Abstract

To enable the reusability of massive scientific datasets by humans and machines, researchers aim to adhere to the principles of findability, accessibility, interoperability, and reusability (FAIR) for data and artificial intelligence (AI) models. This article provides a domain-agnostic, step-by-step assessment guide to evaluate whether or not a given dataset meets these principles. We demonstrate how to use this guide to evaluate the FAIRness of an open simulated dataset produced by the CMS Collaboration at the CERN Large Hadron Collider. This dataset consists of Higgs boson decays and quark and gluon background, and is available through the CERN Open Data Portal. We use additional available tools to assess the FAIRness of this dataset, and incorporate feedback from members of the FAIR community to validate our results. This article is accompanied by a Jupyter notebook to visualize and explore this dataset.
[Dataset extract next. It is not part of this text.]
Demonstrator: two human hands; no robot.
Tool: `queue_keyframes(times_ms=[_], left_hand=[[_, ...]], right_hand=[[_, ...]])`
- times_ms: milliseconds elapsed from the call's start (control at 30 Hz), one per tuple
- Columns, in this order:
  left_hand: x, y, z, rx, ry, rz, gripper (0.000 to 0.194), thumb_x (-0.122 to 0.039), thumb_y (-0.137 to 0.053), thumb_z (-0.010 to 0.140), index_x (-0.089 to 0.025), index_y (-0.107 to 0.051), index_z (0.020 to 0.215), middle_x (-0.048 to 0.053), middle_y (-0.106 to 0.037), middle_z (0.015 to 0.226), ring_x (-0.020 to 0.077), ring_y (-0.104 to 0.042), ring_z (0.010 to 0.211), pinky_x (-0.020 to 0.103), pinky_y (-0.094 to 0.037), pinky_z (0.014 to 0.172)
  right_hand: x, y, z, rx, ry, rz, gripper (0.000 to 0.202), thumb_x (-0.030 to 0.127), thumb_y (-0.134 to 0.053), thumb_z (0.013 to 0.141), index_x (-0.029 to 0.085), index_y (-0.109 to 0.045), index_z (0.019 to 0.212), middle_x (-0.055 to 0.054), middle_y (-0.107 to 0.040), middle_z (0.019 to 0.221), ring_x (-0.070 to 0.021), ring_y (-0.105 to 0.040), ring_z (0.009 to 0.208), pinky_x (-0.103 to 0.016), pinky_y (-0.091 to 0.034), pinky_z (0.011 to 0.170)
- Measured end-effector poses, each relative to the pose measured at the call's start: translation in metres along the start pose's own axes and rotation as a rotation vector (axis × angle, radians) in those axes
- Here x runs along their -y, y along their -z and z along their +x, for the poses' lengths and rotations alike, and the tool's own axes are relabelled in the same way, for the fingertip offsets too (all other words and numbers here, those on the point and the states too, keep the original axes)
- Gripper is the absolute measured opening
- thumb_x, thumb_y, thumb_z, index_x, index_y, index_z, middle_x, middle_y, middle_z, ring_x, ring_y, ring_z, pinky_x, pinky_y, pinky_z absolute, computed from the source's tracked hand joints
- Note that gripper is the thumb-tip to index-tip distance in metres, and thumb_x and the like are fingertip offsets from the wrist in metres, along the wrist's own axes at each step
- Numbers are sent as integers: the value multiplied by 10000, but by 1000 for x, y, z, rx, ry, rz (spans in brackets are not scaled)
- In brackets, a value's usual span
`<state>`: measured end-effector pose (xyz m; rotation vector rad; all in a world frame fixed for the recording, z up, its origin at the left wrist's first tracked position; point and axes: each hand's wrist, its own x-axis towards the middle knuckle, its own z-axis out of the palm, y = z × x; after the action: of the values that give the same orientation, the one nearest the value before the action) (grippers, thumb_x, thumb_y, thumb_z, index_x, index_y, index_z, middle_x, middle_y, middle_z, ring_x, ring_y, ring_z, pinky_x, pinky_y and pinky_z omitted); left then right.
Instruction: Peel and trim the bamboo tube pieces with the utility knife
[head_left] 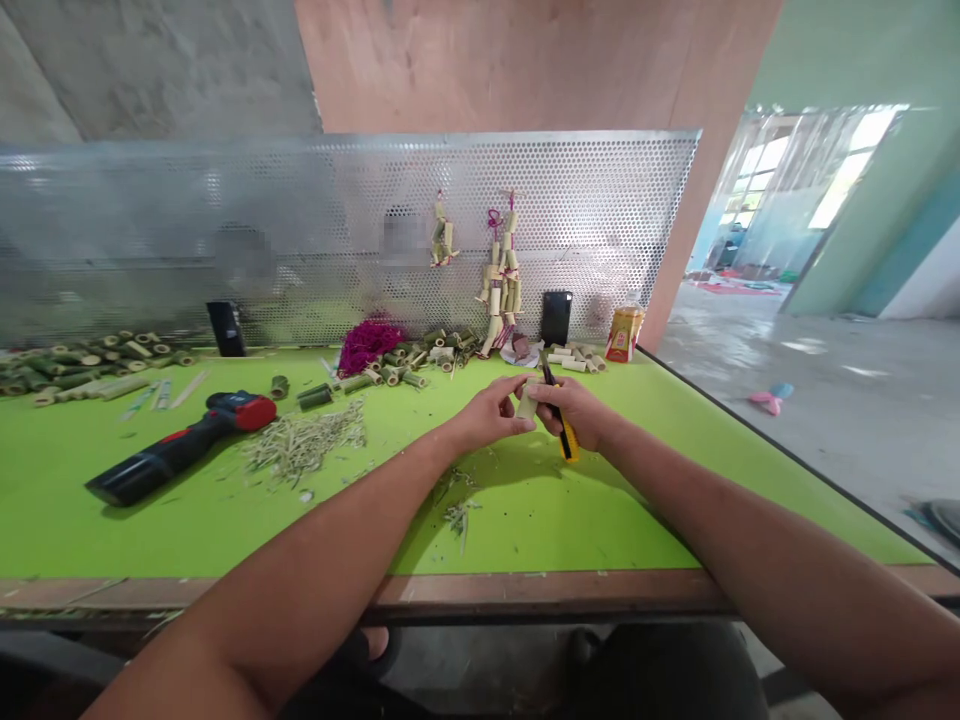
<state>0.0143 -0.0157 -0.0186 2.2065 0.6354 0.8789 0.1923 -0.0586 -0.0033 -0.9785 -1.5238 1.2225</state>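
Observation:
Above the green tabletop, my left hand (491,412) curls its fingers and thumb around a short pale bamboo piece (526,403). My right hand (576,408) is closed on a yellow and black utility knife (568,438), its handle pointing down toward me and its dark front end up beside the bamboo. The right thumb also touches the bamboo piece. Thin bamboo shavings (461,515) lie on the table below my left forearm.
A black and red power tool (184,445) lies at left beside a shavings pile (307,440). Cut bamboo pieces, purple string (369,347), black boxes and a red-gold container (624,334) line the back. Bamboo figures (502,275) hang on the perforated metal panel (330,240).

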Motion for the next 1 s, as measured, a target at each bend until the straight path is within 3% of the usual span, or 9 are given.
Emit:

This study marks the first in a planned series of articles that will guide scientists in the creation of FAIR AI models and datasets in high energy particle physics.

Highlights

  • Much of the success of applications of artificial intelligence (AI) to a broad range of scientific problems[1,2] has been due to the availability of well-documented, high-quality datasets[3]; open source, state-of-the-art neural network models[4,5]; highly efficient and parallelizable numerical optimization methods[6]; and the advent of innovative hardware architectures[7].Across science and engineering disciplines, the rate of adoption of AI and modern computing methods has been varied[2]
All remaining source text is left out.